Des autres pathologies chez les jeunes patients
D'après Sven Roman, psychiatre pour enfants, la majorité des patients dans cette situation souffrent d'autres maux qu'il est possible de traiter: "90% des jeunes patients que je croise souffrent d'autres pathologies qui sont en fait leur vrai problème: ils sont autistes, atteints de dépression, d'anxiété, de syndrome post-traumatique (....) Pour tous ces troubles, nous avons des traitements dont l'efficacité a été prouvé par la science, mais pas pour la dysphorie de genre quand elle touche les enfants", explique-t-il.
Et d'ajouter: "On devrait faire le travail que l'on a toujours fait dans la psychiatrie infantile: les écouter, leur parler, savoir pourquoi ils pensent ce qu'ils pensent et là, on pourrait les aider."
Trop encouragé à passer le pas ?
Pour Johanna, le rôle de la communauté trans sur youtube a joué un grand rôle dans ses choix. Mais elle en veut aussi beaucoup aux médecins.
"Ces trans sur youtube vous disent: comment savoir si vous êtes trans? Et bien, si vous êtes ici en train de regarder cette vidéo, ça pourrait déjà en être le signe (...) je voyais comme ils étaient heureux et je me disais, si je peux être aussi heureuse que ça, il faut que j'en sois. Mais ceux qui m'ont le plus encouragée, ce sont les médecins à l'hôpital. Au premier rendez-vous, on m'a dit, félicitations, vous avez fait votre coming out, c'est si courageux. Quel traitement voulez-vous faire après? De la testostérone? Une chirurgie? Dans ces cliniques spécialisées, on ne vous remet pas en question."
La jeune femme a depuis été prise en charge par un psychologue indépendant qui a su mettre d'autres mots sur son mal-être.
Des témoignages de plus en plus nombreux
Les témoignages de ceux qui regrettent leur transition, comme l'a montré un documentaire choc diffusé par la télévision suédoise, sont pourtant de plus en plus nombreux.
Dans les familles, on sait aussi que ces symptômes de dysphorie de genre disparaissent souvent au début de l'âge adulte, sans aucun traitement.

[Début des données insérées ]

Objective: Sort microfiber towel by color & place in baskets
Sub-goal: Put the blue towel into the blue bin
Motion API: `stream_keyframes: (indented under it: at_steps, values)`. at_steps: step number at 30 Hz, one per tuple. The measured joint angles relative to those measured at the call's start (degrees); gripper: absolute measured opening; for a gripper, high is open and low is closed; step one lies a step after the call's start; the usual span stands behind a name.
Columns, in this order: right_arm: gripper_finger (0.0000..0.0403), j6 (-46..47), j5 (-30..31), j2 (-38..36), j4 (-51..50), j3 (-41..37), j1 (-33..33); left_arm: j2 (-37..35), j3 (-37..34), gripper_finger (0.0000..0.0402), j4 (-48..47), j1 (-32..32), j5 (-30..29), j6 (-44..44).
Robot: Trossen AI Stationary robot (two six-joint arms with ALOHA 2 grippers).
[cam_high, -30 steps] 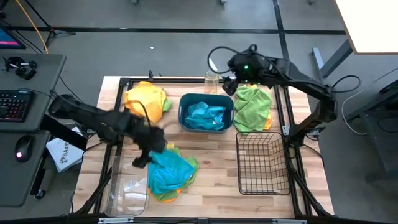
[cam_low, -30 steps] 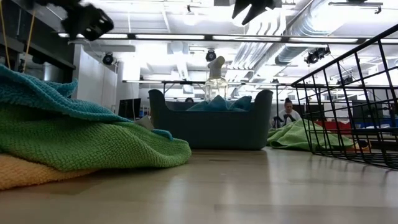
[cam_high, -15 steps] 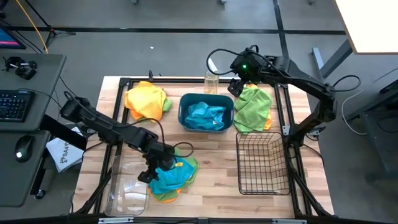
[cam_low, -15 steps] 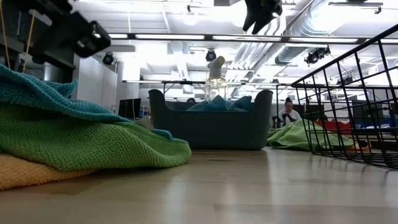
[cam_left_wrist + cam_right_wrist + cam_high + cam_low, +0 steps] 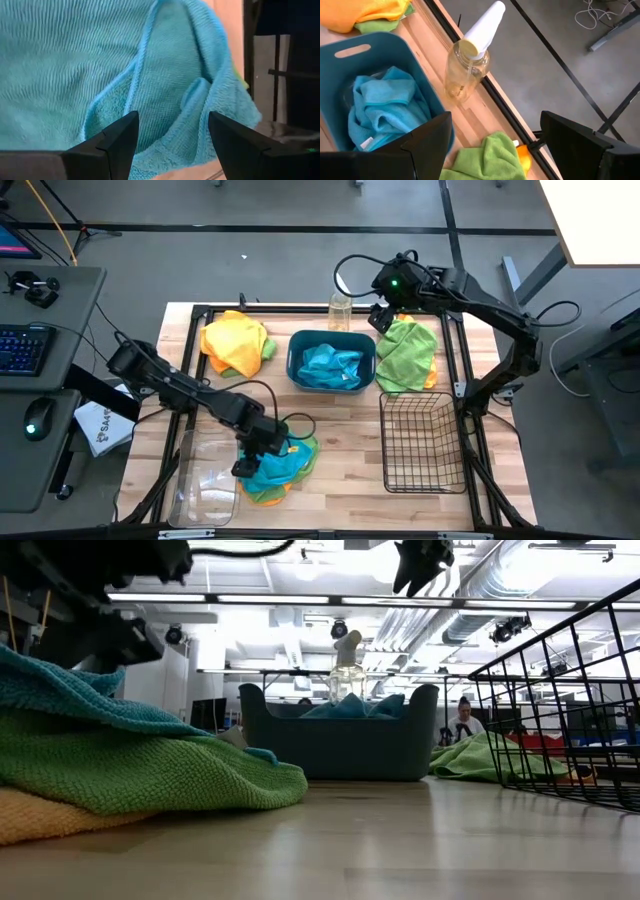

Pourtant, pour Jêran Rostam, ne pas reconnaître la diversité du phénomène est une erreur: "Je n'ai pas de pourcentages ou de chiffres précis, mais vous avez beaucoup de transgenres qui n'ont pas besoin de traitement de confirmation du genre. Ils se contentent de changer leur façon de s'habiller ou de changer de prénom. Et vous avez bien sûr ceux qui seront plus heureux avec des hormones ou ceux qui ont vraiment besoin d'une chirurgie. Vous avez tous les cas. C'est ce qui fait que ce débat est si difficile. C'est un problème compliqué et très personnel."
Contraintes de réagir à la décision unilatérale de l’hôpital Karolinska, qu’ont commencé à suivre d’autres établissements, les autorités de santé suédoises se sont données jusqu’à la fin de l’année pour établir un nouveau protocole de soins.